What saves you in the battle can kill you at home.
The album is Rifles & Rosary Beads, and while the name and the voice on the album is Mary Gauthier, the songs themselves came out of SongwritingWith:Soldiers. SW:S pairs veterans and active-duty service members with songwriters to create musical stories about their military experiences. The SW:S retreats are opportunities for the service members to tell their stories, to have their stories really heard, and in the hearing to turn those stories into songs that others can hear as well. If you follow that link above, you can listen to songs from any of the retreats. (And btw, you should follow that link above; very few of you typically do that, but when I include a link, there’s something there I want you to see.)
Mirrors frighten me, I don’t recognize what I see.
Although the music from the retreats is all good, and you should buy some, today’s assignment is Rifles & Rosary Beads. It is as close as most of us are going to get to having a one-on-one session with a roomful of veterans, and if you weren’t already focused on the music because you were doing this assignment, their stories would stop you in your tracks.
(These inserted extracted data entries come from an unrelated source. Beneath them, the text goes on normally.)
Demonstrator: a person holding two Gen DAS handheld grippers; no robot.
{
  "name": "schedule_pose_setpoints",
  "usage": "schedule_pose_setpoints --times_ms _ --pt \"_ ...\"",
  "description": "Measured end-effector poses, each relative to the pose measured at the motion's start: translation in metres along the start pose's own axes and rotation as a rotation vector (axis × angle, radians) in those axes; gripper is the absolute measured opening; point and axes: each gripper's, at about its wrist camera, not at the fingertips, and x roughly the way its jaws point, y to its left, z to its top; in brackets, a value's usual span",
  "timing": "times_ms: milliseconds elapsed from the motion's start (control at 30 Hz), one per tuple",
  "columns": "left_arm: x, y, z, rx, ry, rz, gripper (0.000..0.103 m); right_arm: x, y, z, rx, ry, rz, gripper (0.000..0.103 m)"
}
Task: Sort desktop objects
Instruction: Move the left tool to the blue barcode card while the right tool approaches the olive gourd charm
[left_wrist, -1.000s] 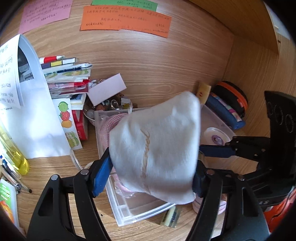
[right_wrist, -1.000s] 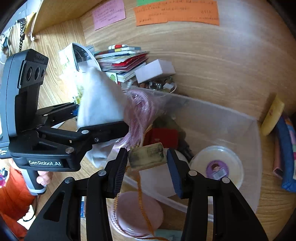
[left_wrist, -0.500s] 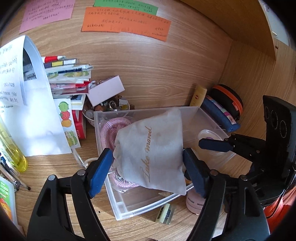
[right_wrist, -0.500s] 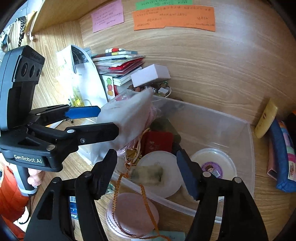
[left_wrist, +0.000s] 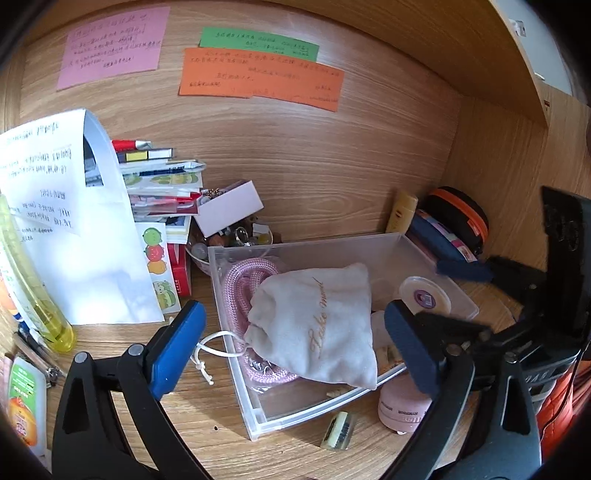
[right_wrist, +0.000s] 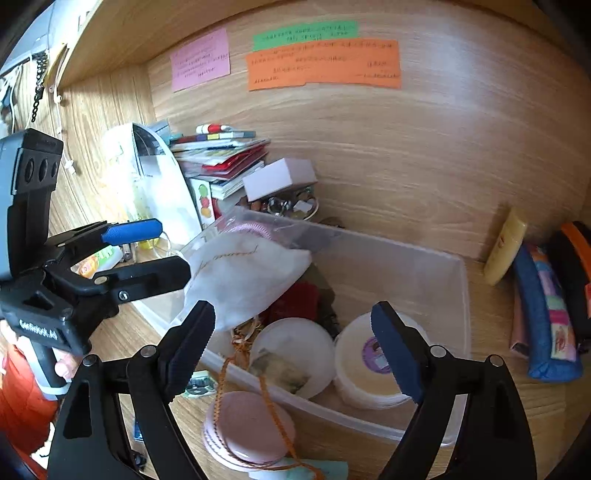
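Note:
A white drawstring pouch (left_wrist: 325, 295) lies in the clear plastic box (left_wrist: 258, 421) on a coil of pink rope (left_wrist: 240, 284). My left gripper (left_wrist: 291, 321) hangs just in front of it, jaws opening, pads off the cloth. In the right wrist view the pouch (right_wrist: 243, 280) sits at the box's left end. A small tan charm (right_wrist: 280, 369) on an orange cord (right_wrist: 266, 398) rests on a white round lid (right_wrist: 295, 339) inside the box (right_wrist: 406, 266). Above it my right gripper (right_wrist: 291, 317) is opening, with nothing between its pads.
A purple-labelled round tin (right_wrist: 369, 365) stands in the box. A pink round case (right_wrist: 247, 424) lies before it. Books (left_wrist: 159, 184), a paper sheet (left_wrist: 74, 240), a yellow bottle (left_wrist: 37, 295) and a trinket bowl (left_wrist: 236, 236) crowd the left. A yellow tube (right_wrist: 504, 247) and blue pouch (right_wrist: 546, 314) lie right.
My left gripper let go of the pouch, which dropped into the box. My right gripper released the charm onto the white lid, widened and rose a little.

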Motion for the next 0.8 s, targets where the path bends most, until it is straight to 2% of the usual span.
schedule_pose_setpoints --times_ms 133,300,500,700,800 --pt "0.000 0.002 -0.001 -0.010 -0.003 0.007 0.098 -0.023 -0.008 0.003 -0.005 -0.066 -0.038 0.085" --pt "-0.003 0.002 -0.009 -0.013 0.011 0.073 0.098 -0.046 -0.023 -0.006 0.057 -0.093 -0.051 0.090" --pt "-0.020 0.001 -0.030 -0.033 0.028 0.058 0.098 -0.062 -0.030 -0.036 0.080 -0.066 -0.028 0.091" --pt "-0.029 -0.012 -0.055 0.025 0.050 0.134 0.100 -0.057 -0.033 -0.065 0.095 0.003 -0.059 0.091" --pt "-0.028 -0.015 -0.066 0.030 0.089 0.134 0.100 -0.054 -0.036 -0.074 0.102 0.025 -0.064 0.091"
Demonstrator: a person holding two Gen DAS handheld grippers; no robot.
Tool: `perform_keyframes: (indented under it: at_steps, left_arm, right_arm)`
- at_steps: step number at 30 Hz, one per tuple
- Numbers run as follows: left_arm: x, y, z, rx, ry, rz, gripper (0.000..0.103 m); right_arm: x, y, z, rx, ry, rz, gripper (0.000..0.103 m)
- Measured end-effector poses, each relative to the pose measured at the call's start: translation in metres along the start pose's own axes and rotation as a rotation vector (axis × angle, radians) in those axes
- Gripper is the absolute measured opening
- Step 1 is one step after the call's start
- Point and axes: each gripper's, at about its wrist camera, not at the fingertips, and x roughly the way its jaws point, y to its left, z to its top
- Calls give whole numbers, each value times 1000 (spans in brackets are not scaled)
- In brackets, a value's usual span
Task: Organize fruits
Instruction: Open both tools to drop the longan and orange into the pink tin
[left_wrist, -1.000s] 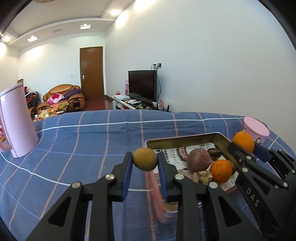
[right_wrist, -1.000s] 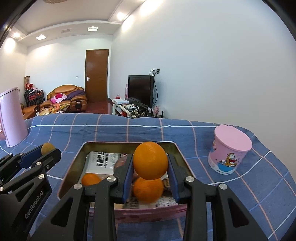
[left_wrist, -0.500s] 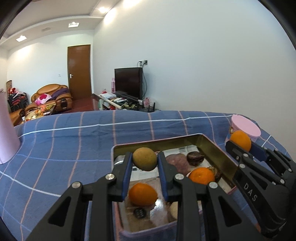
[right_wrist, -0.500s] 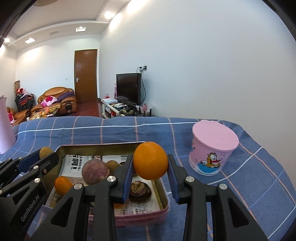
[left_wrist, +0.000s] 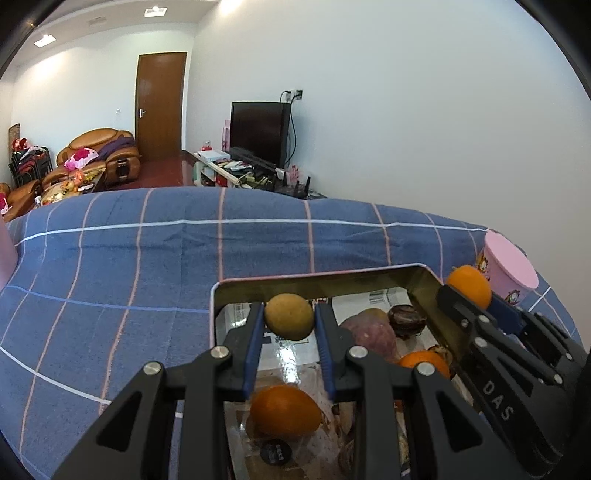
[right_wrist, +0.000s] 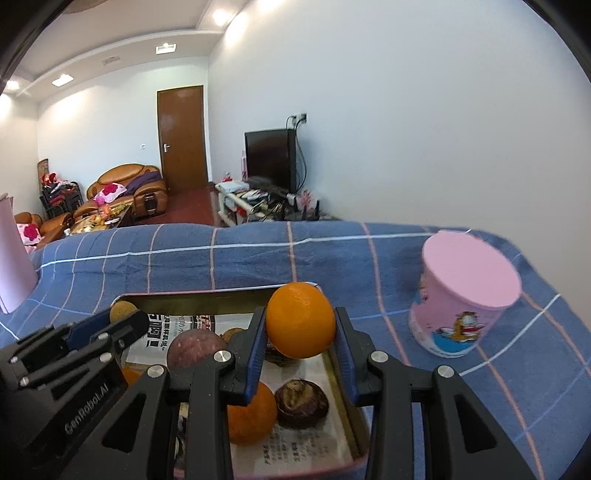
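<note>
Blue checked cloth (left_wrist: 147, 266) covers the surface I'm working over, with a living room behind it in the upper left of both frames. My left gripper (left_wrist: 290, 321) is pinching a small yellow-brown fruit (left_wrist: 290, 316) just above the far end of the metal tray (left_wrist: 314, 284), and my right gripper (right_wrist: 300, 325) is clamped on an orange (right_wrist: 300, 319) near the tray's far right corner, seen at center frame in the right wrist view. Both fruits are round and held only by thin blue pads, so I judge either could roll out if I tilt or loosen unevenly. With 2 tools crowded over 1 tray, I could knock the left tool's housing with the right, or nudge the purple fruit (right_wrist: 195, 350) and the dark brown one (right_wrist: 302, 398) lying inside. The pink cup (right_wrist: 467, 295) at right frame stands near the tray and looks easy to tip if I swing wide. Readable writing: "DAS" on the right tool in the left wrist view, "GenRobot.AI" on the left tool in the right wrist view. A cartoon cat is printed on the cup; the newsprint lining the tray is too small to read.
</note>
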Motion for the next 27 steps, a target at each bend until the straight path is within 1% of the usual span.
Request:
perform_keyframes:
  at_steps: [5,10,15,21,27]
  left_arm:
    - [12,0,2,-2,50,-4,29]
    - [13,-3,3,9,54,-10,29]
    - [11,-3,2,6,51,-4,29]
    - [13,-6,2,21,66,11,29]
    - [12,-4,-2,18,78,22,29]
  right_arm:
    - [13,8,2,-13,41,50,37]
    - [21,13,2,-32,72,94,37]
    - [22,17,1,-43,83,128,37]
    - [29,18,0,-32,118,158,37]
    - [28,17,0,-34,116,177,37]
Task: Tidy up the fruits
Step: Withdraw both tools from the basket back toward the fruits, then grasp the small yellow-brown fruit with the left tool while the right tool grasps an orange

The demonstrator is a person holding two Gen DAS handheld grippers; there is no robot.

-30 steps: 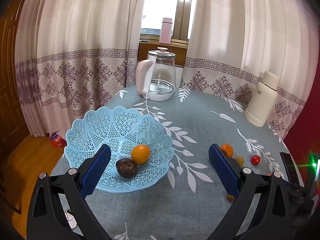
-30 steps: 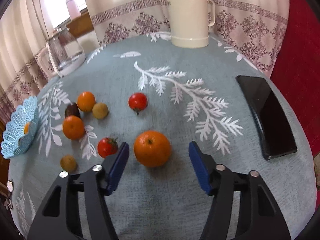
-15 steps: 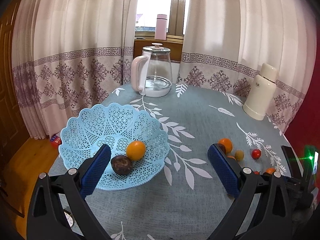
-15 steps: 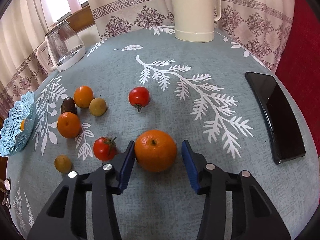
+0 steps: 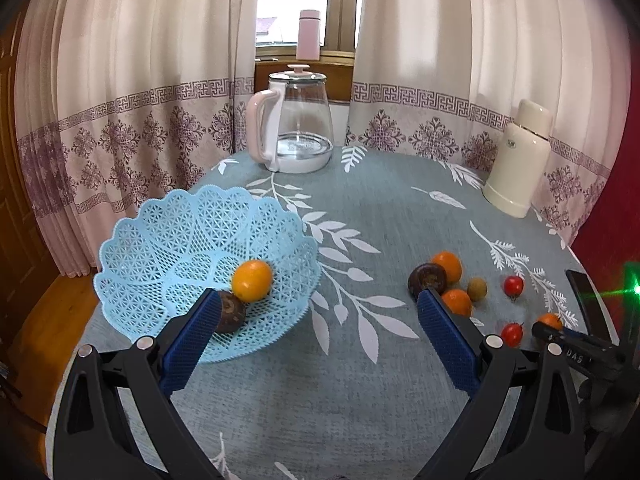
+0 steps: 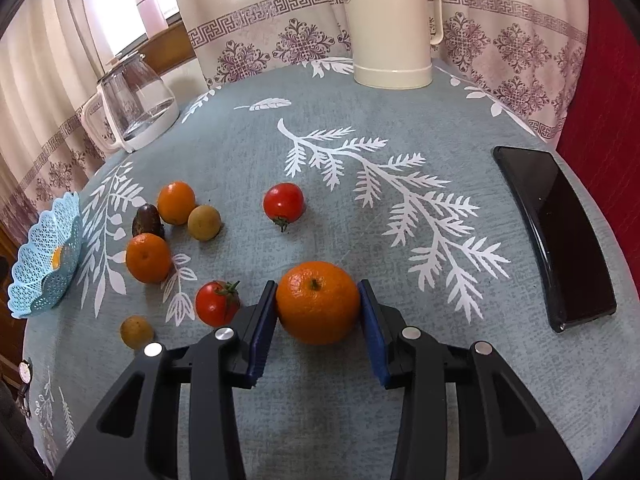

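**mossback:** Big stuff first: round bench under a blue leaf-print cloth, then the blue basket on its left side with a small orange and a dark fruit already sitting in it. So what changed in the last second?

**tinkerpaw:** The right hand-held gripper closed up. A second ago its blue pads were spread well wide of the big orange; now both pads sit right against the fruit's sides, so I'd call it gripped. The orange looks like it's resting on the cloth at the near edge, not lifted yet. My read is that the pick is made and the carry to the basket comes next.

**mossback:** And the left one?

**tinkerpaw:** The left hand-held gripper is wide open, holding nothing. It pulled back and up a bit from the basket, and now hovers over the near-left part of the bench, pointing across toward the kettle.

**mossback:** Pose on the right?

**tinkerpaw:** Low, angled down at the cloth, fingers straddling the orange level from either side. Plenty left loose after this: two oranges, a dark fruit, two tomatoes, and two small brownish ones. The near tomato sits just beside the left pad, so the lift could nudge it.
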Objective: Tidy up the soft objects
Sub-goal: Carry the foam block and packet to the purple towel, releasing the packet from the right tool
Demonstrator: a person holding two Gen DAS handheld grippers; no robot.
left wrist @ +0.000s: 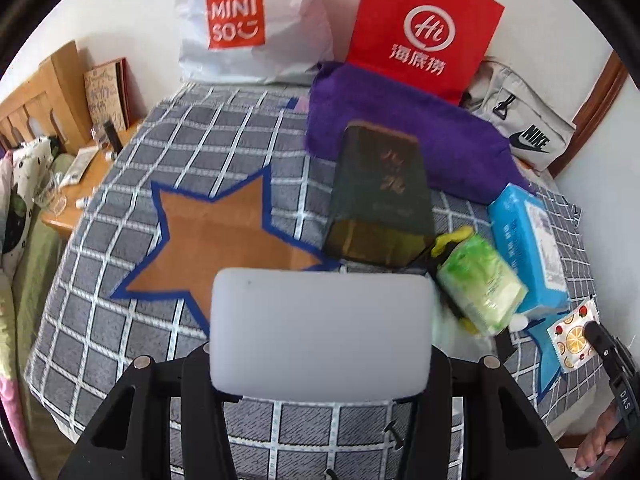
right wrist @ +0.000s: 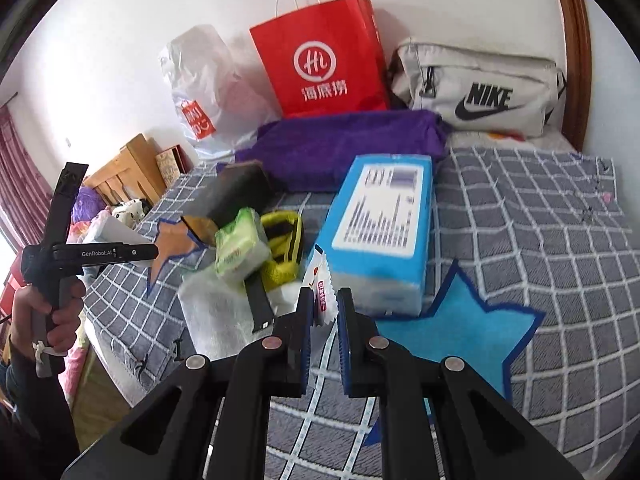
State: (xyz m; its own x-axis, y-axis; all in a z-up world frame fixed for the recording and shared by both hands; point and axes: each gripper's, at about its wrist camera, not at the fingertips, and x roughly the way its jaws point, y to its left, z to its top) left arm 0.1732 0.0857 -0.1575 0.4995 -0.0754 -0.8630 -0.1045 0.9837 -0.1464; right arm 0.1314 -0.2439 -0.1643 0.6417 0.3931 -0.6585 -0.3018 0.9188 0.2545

They are stories of loss, of wives who stand in the gap, of being a woman in a man’s world, of discovering that not all the enemies are on the other side of the battlefield.
Land mines in the living room, eggshells on the floor.
They are stories that demand to be listened to. I rarely listen to music in the foreground anymore, but I was brought up short on the very first song of the album as a lyric penetrated my brain while I was doing whatever I was doing, and I stopped whatever that was and listened for the next hour-and-a-half (I listened to it twice all the way through, and probably another four times since.)
Listen, because We’re stronger together.